Visual Rim Search for AllOEMRims
Most people who walk into a tire shop or onto a wheel website have absolutely no idea what a hollander number is. They don’t know their bolt pattern. They couldn’t tell you the offset of their current wheels if you put them under oath. What they DO have is a phone in their pocket and a picture of the wheel they need.
So I’ve been building a feature that turns AllOEMRims into a camera-first store. You take a photo of any rim — the one on your car, the one in a friend’s driveway, a picture you saved off Facebook Marketplace — and the site identifies it and shows you matching OEM options from our inventory. No hollander knowledge required, no spec sheets, no guessing.
The headline of the homepage now reads “Find Your Rim With Your Camera.” That’s the pitch.
Behind the scenes, the upload flow runs your photo through Google’s Cloud Vision API, which is surprisingly good at picking out wheels from real-world photos. If it can identify a hollander number from visually similar pages on the web, we look it up directly in our catalog and surface every used and refurbished variant we have in stock. If it can’t identify the exact rim, we fall back to a “best guess” mode that parses out general specs — color, material, approximate diameter, brand hints — and shows you similar rims we DO have. Either way, you never hit a dead end. You always see something useful.

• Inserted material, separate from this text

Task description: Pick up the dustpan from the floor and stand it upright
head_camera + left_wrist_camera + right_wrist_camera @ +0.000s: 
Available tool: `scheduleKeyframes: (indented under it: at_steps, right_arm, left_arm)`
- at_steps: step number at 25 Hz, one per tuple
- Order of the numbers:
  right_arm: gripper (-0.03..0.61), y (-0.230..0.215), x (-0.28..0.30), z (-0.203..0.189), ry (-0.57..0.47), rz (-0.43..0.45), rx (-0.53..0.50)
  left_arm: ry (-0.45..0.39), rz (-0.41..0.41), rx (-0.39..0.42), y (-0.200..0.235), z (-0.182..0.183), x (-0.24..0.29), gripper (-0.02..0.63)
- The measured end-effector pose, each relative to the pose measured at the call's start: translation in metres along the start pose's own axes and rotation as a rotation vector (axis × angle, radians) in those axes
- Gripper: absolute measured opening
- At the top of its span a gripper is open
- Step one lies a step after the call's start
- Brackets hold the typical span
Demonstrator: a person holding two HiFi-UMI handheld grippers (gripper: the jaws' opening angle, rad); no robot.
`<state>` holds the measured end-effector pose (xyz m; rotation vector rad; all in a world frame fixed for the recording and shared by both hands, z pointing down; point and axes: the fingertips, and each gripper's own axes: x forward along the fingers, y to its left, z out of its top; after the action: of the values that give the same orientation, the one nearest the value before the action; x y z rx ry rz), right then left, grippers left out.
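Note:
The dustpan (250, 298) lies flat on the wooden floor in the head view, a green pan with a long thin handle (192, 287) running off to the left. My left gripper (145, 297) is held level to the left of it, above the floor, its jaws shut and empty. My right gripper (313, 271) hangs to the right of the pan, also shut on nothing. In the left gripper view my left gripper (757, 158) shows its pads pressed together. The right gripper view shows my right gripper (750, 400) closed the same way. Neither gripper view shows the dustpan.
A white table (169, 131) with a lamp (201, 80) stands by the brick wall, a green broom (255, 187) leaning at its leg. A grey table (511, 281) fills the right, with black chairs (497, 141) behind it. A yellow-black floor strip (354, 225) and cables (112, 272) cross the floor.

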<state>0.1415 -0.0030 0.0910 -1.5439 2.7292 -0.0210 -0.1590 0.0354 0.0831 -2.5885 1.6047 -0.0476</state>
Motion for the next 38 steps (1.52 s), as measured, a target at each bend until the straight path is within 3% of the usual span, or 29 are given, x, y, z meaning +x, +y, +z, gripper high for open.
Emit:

The results page is split: a sidebar with your uploaded photo and the specs we identified, and the main area with matching products from our inventory. If we genuinely have nothing close, the page tells you so honestly and offers a couple of paths forward.
One of the more interesting design decisions is that every search — successful or not — captures itself as a training row in our database. The uploaded photo, after EXIF stripping for privacy, goes into our S3 bucket alongside our existing product photos. We record the detected hollander, the detected specs, the eventual click (which product the user actually picked from the results), and even the eventual purchase if the click became a sale. That’s an enormous labeled training set being built passively, every day, that we’ll use later to train a custom visual search model that doesn’t depend on the Cloud Vision API at all.
Progress so far
- ✅ Spec written and committed
- ✅ Backend AJAX pipeline — Turnstile-protected, rate-limited, daily-budget-capped, S3-uploading, Vision-calling, training-data-capturing
- ✅ Animated hero deployed (then disabled in favor of a future Blender video loop)
- ✅ Results page with sidebar, main grid, and zero-result state
- ✅ Privacy policy updated — 12-month retention, EXIF stripping, hashed IPs
- ✅ Deployed to production at alloemrims.com
What’s next
Phase 2 is a background process that scans every product photo in our existing catalog and fingerprints it with a perceptual hash — a pure-PHP algorithm that turns each image into a 64-bit signature. Once that runs through the ~3,800 photos in inventory, every user search gets matched against our own pictures FIRST, meaning most queries will never need to call the Vision API at all. Faster, cheaper, more accurate for the rims we actually stock. The Vision call becomes a fallback for unknown wheels rather than the primary path.
Phase 3, further out, is replacing the Vision fallback entirely with a custom-trained model. The training data is already accumulating from day one of Phase 1.
The hero is also getting a future upgrade. The current static layout will eventually be replaced with a pre-rendered 3D loop done in Blender, which I’ll either commission or build myself when I have a day to learn it.